Practical application of Redis under large-scale concurrency
With the continuous development of Internet technology, there are more and more large-scale concurrency application scenarios. In these application scenarios, caching technology is an indispensable part. As a high-performance open source caching system, Redis is used by more and more enterprises.
However, Redis will also face some challenges when facing large-scale concurrency. This article will introduce some practical experience of Redis application under large-scale concurrency, hoping to provide some useful reference for readers.
- Configuration Optimization
The default configuration of Redis is not necessarily suitable for all application scenarios, so some configuration optimization is required in actual use. The following points require special attention:
- Selection of the maxmemory-policy option: This option is used to specify what policy should be used to clean the cache when the memory exceeds the limit. Different application scenarios may require the use of different strategies, such as least recently used (LRU), least visited (LFU), random (random), etc. Need to be adjusted according to actual situation.
- Setting of TCP parameters: In high concurrency situations, TCP parameters also need to be adjusted to better support concurrent connections. Parameters that require special attention include syncookies, tcp_tw_recycle, tcp_tw_reuse, etc.
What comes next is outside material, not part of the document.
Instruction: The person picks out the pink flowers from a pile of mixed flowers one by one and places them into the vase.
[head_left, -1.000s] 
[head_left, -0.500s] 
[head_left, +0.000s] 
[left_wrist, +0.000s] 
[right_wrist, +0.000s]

- Redis persistence: In Redis, data can be persisted through RDB (snapshot) or AOF (append). It is necessary to choose the appropriate method according to the actual situation and configure it accordingly.
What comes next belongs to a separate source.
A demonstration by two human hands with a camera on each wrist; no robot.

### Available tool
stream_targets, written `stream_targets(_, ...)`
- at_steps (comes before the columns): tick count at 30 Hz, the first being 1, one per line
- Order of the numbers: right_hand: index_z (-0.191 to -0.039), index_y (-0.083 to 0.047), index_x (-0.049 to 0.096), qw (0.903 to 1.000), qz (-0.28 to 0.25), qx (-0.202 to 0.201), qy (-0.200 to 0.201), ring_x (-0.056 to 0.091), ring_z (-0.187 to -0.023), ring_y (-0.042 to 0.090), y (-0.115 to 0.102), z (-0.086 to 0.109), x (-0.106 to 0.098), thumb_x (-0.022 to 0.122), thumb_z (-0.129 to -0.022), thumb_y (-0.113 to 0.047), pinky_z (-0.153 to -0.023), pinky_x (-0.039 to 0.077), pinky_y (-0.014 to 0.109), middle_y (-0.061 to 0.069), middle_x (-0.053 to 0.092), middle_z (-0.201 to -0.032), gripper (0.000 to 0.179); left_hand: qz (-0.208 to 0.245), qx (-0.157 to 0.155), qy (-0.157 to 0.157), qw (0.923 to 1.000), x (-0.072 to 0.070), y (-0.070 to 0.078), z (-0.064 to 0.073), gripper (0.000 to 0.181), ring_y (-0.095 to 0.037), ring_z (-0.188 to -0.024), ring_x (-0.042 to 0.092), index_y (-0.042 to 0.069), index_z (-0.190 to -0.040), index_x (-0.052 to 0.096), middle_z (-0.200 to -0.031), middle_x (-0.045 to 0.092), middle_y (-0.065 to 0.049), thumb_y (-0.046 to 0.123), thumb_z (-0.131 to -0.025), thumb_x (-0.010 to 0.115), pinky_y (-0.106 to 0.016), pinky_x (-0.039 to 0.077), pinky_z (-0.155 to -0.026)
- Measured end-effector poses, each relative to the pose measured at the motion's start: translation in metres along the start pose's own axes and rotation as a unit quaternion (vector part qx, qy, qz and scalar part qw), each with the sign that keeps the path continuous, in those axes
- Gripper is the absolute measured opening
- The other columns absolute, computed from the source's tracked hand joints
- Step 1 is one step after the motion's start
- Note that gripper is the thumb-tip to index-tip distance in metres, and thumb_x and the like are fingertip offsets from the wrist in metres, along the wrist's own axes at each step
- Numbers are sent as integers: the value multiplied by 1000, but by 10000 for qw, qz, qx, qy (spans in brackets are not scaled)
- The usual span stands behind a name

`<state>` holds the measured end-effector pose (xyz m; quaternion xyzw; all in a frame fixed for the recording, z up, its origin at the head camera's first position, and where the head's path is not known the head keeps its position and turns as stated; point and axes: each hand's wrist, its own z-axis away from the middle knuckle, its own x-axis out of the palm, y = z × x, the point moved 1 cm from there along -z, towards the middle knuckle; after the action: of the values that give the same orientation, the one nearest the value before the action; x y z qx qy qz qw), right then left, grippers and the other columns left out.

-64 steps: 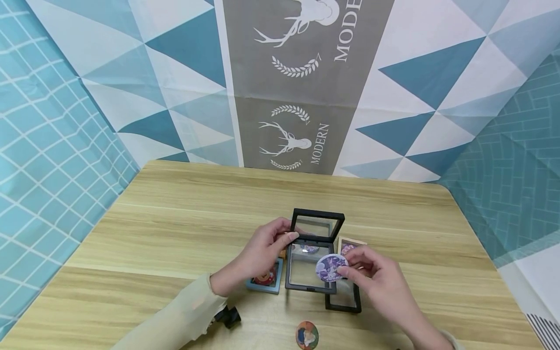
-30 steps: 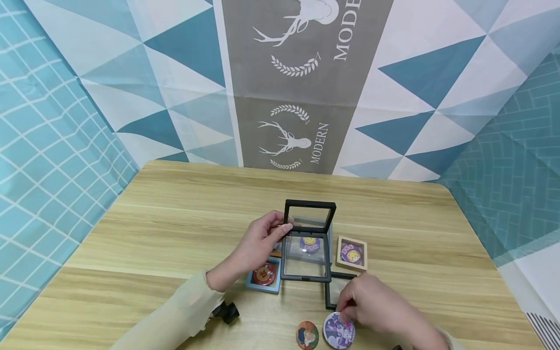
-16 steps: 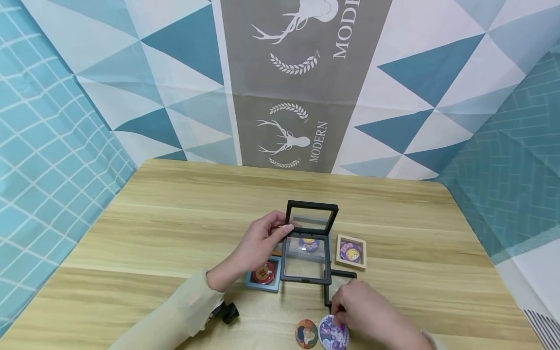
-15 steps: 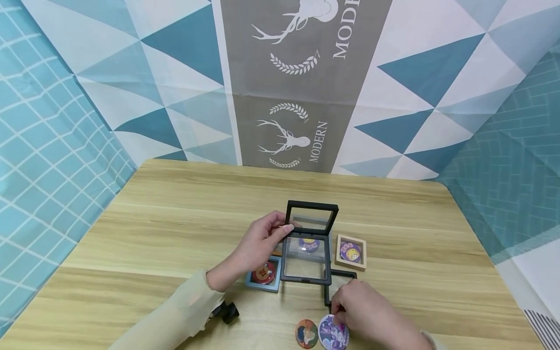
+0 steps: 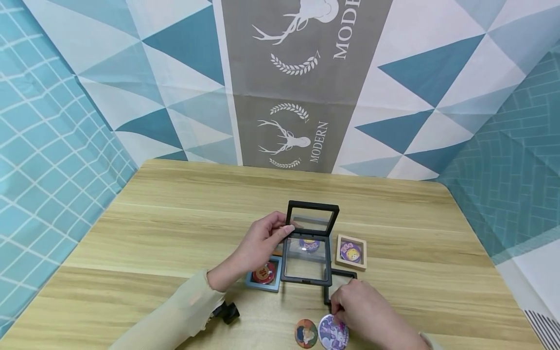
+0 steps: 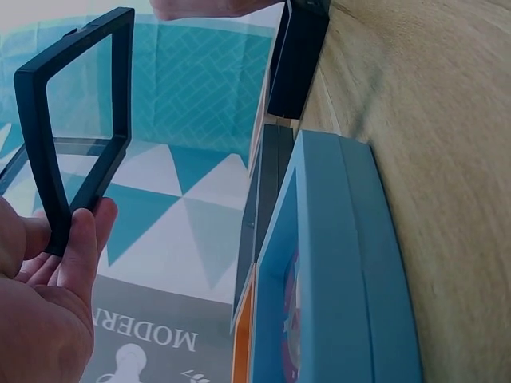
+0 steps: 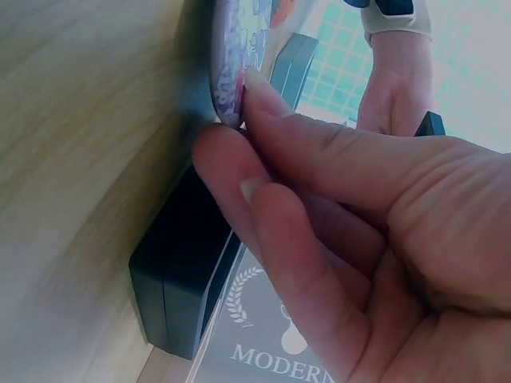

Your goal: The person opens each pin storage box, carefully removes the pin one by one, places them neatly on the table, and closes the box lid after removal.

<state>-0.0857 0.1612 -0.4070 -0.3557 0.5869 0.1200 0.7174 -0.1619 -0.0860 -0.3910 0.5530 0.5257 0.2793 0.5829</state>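
My left hand (image 5: 260,243) grips the left side of a black hinged display frame (image 5: 306,281), thumb in front. The frame is held above the table with its two halves spread apart; clear film fills each half. Near the table's front edge, my right hand (image 5: 363,308) pinches the rim of a round purple-and-white badge (image 5: 332,335) between thumb and index finger. In the right wrist view the badge (image 7: 242,40) shows nearly edge-on, close to the tabletop. Beside it, on the left, lies a round orange-and-green badge (image 5: 306,334).
A blue frame (image 5: 274,288) holding a red badge lies below my left hand. A wooden frame (image 5: 364,253) with a purple-yellow badge lies right of the held frame. Another black frame (image 5: 343,273) lies partly under my right hand. An orange frame (image 6: 243,335) is mostly hidden.
My right hand has brought the purple badge down from beside the black frame to the table, next to the orange-and-green badge. My left hand has shifted slightly with the frame. The last half second shows little movement.
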Motion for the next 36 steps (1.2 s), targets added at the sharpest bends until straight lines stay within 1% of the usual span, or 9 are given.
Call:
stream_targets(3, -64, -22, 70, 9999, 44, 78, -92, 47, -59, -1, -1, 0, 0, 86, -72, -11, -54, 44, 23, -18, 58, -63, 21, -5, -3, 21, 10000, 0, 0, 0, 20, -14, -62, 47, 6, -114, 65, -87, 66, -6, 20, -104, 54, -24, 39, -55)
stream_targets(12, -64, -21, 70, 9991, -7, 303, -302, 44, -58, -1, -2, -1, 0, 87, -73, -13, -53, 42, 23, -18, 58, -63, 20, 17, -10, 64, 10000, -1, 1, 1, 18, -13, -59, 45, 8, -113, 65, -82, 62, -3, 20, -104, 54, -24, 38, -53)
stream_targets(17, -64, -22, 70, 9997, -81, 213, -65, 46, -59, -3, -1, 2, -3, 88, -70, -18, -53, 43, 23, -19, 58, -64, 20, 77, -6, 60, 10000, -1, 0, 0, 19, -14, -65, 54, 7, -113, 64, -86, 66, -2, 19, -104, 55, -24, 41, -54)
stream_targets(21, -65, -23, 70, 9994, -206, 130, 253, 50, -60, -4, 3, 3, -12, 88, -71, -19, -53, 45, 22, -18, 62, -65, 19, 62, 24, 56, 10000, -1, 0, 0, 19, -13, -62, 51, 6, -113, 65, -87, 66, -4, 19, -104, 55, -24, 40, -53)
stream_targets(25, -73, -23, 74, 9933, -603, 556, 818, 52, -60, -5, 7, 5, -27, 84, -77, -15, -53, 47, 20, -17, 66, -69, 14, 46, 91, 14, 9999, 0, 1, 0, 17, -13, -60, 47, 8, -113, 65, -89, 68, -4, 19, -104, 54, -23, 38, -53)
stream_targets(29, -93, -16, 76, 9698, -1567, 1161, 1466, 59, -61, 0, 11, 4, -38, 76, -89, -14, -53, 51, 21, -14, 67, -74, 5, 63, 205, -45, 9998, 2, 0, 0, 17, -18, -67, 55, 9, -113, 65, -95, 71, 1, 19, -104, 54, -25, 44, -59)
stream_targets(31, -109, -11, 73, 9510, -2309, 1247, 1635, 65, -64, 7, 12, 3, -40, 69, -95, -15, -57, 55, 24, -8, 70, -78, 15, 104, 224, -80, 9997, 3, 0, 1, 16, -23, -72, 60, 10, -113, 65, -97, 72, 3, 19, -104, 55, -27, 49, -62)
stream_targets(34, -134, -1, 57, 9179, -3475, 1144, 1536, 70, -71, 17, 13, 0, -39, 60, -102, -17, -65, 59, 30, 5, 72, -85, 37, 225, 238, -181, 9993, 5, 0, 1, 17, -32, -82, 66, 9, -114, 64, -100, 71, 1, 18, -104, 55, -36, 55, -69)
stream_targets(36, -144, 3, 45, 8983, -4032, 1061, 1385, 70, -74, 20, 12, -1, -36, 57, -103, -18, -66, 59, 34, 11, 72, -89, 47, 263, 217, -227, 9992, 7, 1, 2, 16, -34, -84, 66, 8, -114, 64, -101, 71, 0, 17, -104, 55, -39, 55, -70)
- Master-slave replication
In high concurrency scenarios, the performance of a single Redis instance may not meet the needs. At this time, you can consider using master-slave replication to distribute the load to multiple instances and implement failover. The following is some practical experience in master-slave replication:
- Time errors between different Redis instances may cause delays in data synchronization. You need to configure the NTP server to ensure time consistency between different instances.
- Master-slave replication also needs to consider network bandwidth, replication delay and other factors. It is recommended to conduct sufficient testing in the actual production environment and adjust parameters such as the replication interval according to the actual situation.
- When the main Redis goes down, you need to quickly switch from Redis to the main Redis. In actual implementation, tools such as Redis Sentinel can be used to achieve automatic switching and failure recovery.
- Selection of data structure
Redis supports a variety of different data structures, and different data structures have different advantages and disadvantages. When using Redis for caching, you need to select an appropriate data structure based on actual needs and perform corresponding optimization.
- String (string): suitable for storing smaller data and short-term cache.
- List (list): suitable for storing some larger data collections, such as queues, etc.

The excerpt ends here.